_Problem to solve_
Leave the pictures out. Return the rest of the listing below exactly.

_Given information_
------------------------------------------------------------------------

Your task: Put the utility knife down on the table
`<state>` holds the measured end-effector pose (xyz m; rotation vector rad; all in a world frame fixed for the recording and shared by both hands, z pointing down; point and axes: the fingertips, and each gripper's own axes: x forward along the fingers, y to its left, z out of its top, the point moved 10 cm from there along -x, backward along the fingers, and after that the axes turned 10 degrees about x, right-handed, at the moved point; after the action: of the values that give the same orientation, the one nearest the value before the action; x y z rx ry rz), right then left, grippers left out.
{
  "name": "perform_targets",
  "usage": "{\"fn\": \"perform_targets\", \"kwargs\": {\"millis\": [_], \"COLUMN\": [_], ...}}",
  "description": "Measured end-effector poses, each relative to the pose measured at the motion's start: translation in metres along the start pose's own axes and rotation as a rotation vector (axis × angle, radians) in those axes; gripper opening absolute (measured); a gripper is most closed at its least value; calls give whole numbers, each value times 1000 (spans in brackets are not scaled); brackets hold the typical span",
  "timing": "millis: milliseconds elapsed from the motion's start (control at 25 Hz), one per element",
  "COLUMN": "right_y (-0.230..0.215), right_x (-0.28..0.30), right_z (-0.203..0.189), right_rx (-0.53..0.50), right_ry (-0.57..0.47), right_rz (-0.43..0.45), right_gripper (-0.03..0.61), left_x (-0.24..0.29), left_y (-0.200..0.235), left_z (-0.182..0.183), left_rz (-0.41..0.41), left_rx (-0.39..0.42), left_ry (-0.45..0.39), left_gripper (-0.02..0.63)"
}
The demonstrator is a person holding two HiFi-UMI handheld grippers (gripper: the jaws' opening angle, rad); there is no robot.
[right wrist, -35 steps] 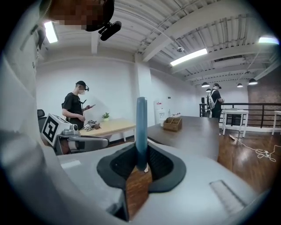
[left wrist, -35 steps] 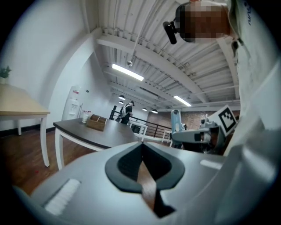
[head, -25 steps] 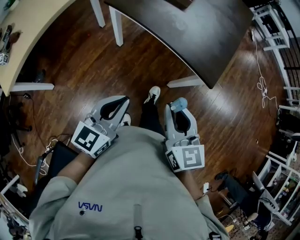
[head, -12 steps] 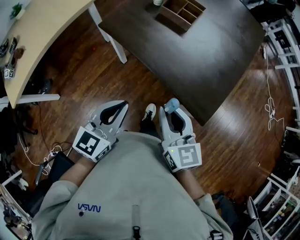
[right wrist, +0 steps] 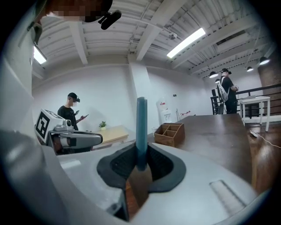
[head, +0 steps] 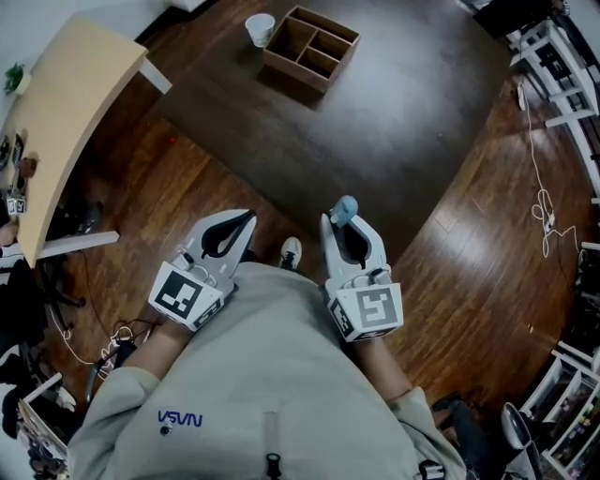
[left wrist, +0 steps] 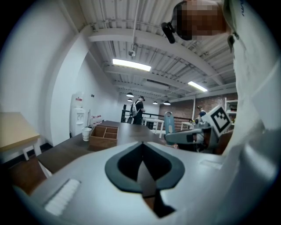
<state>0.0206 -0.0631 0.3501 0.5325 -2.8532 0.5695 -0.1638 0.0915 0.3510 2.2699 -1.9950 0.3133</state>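
A blue utility knife [head: 344, 208] stands upright between the tips of my right gripper [head: 341, 221], which is shut on it. In the right gripper view the knife [right wrist: 141, 125] rises straight up from the black pads [right wrist: 115, 165]. My left gripper [head: 242, 221] is held level beside it, its tips together and nothing between them; the left gripper view shows the same [left wrist: 142, 146]. Both grippers hang over the wood floor, just short of the near edge of the dark brown table [head: 403, 112].
A wooden divided box [head: 311, 52] and a white cup [head: 260, 28] stand at the table's far side. A pale curved table [head: 66, 112] is at the left. White shelving [head: 562, 66] and a cable [head: 542, 202] lie to the right. People stand in the background [right wrist: 71, 112].
Both grippers, with the knife still gripped, have come forward toward the dark table. Its near edge is now just ahead, and the box and cup have come into view.
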Motion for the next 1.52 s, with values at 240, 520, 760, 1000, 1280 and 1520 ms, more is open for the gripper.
{"fn": "perform_targets", "kwargs": {"millis": [240, 520, 760, 1000, 1280, 1520], "right_y": [-27, -48, -79, -98, -120, -126], "right_x": [0, 24, 77, 94, 122, 125], "right_z": [-2, -3, 18, -14, -58, -76], "right_rx": [30, 57, 74, 87, 88, 80], "right_ry": [11, 48, 131, 306, 604, 696], "right_rz": [-99, -236, -385, -479, -531, -566], "right_gripper": [66, 66, 66, 66, 66, 66], "left_x": [44, 107, 175, 197, 222, 229], "left_y": [7, 40, 90, 91, 101, 103], "left_z": [4, 3, 11, -12, -25, -37], "left_rz": [-89, -232, -354, -441, -519, -559], "left_rx": [-11, -8, -4, -25, -12, -11], "left_ry": [1, -12, 26, 80, 135, 162], "left_gripper": [2, 2, 2, 2, 2, 2]}}
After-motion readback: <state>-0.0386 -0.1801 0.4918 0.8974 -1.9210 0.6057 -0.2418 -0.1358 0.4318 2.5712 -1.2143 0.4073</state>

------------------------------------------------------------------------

_Output for this exercise_
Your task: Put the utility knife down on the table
`<state>` holds the measured end-effector pose (xyz m; rotation vector rad; all in a world frame fixed for the recording and shared by both hands, z pointing down; point and axes: the fingertips, and each gripper's own axes: x forward along the fingers, y to its left, z out of its top, the point moved 10 cm from there along -x, backward along the fingers, and after that the axes turned 10 degrees about x, right-handed, at the moved point; after the action: of the values that give the same orientation, the one nearest the value before the action; x y z rx ry rz), right then left, grippers left out.
{
  "name": "perform_targets",
  "usage": "{\"fn\": \"perform_targets\", \"kwargs\": {\"millis\": [_], \"COLUMN\": [_], ...}}",
  "description": "Measured end-effector poses, each relative to the pose measured at the motion's start: translation in metres along the start pose's own axes and rotation as a rotation vector (axis × angle, radians) in those axes; gripper opening absolute (measured); a gripper is most closed at its least value; calls give whole numbers, each value times 1000 (spans in brackets are not scaled); brackets hold the typical span",
  "timing": "millis: milliseconds elapsed from the motion's start (control at 25 Hz), one per element",
  "COLUMN": "right_y (-0.230..0.215), right_x (-0.28..0.30), right_z (-0.203..0.189), right_rx (-0.53..0.50), right_ry (-0.57..0.47), right_rz (-0.43..0.45), right_gripper (-0.03..0.61), left_x (-0.24..0.29), left_y (-0.200..0.235), left_z (-0.182..0.183), left_rz (-0.41..0.41), left_rx (-0.39..0.42), left_ry (-0.45..0.39), left_gripper (-0.02..0.63)"
}
The demonstrator is a person holding two HiFi-UMI handheld grippers (gripper: the jaws' opening angle, rad); there is no robot.
[right wrist, -35 steps] 
[left wrist, -35 steps] 
[head, -25 steps] 
[head, -12 steps] 
[right wrist, +0 steps] 
[head, +0 steps] 
[left wrist, +0 steps] 
<state>0.0206 -0.0631 0.3501 0.5325 -2.8532 0.5695 -0.1638 0.0915 0.3510 2.2699 -1.9950 0.3133</state>
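A blue utility knife [head: 344, 208] stands upright between the tips of my right gripper [head: 341, 221], which is shut on it. In the right gripper view the knife [right wrist: 141, 125] rises straight up from the black pads [right wrist: 115, 165]. My left gripper [head: 242, 221] is held level beside it, its tips together and nothing between them; the left gripper view shows the same [left wrist: 142, 146]. Both grippers hang over the wood floor, just short of the near edge of the dark brown table [head: 403, 112].
A wooden divided box [head: 311, 52] and a white cup [head: 260, 28] stand at the table's far side. A pale curved table [head: 66, 112] is at the left. White shelving [head: 562, 66] and a cable [head: 542, 202] lie to the right. People stand in the background [right wrist: 71, 112].
Both grippers, with the knife still gripped, have come forward toward the dark table. Its near edge is now just ahead, and the box and cup have come into view.
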Motion for the next 1.52 s, with values at 240, 520, 760, 1000, 1280 and 1520 ms, more is open for the gripper.
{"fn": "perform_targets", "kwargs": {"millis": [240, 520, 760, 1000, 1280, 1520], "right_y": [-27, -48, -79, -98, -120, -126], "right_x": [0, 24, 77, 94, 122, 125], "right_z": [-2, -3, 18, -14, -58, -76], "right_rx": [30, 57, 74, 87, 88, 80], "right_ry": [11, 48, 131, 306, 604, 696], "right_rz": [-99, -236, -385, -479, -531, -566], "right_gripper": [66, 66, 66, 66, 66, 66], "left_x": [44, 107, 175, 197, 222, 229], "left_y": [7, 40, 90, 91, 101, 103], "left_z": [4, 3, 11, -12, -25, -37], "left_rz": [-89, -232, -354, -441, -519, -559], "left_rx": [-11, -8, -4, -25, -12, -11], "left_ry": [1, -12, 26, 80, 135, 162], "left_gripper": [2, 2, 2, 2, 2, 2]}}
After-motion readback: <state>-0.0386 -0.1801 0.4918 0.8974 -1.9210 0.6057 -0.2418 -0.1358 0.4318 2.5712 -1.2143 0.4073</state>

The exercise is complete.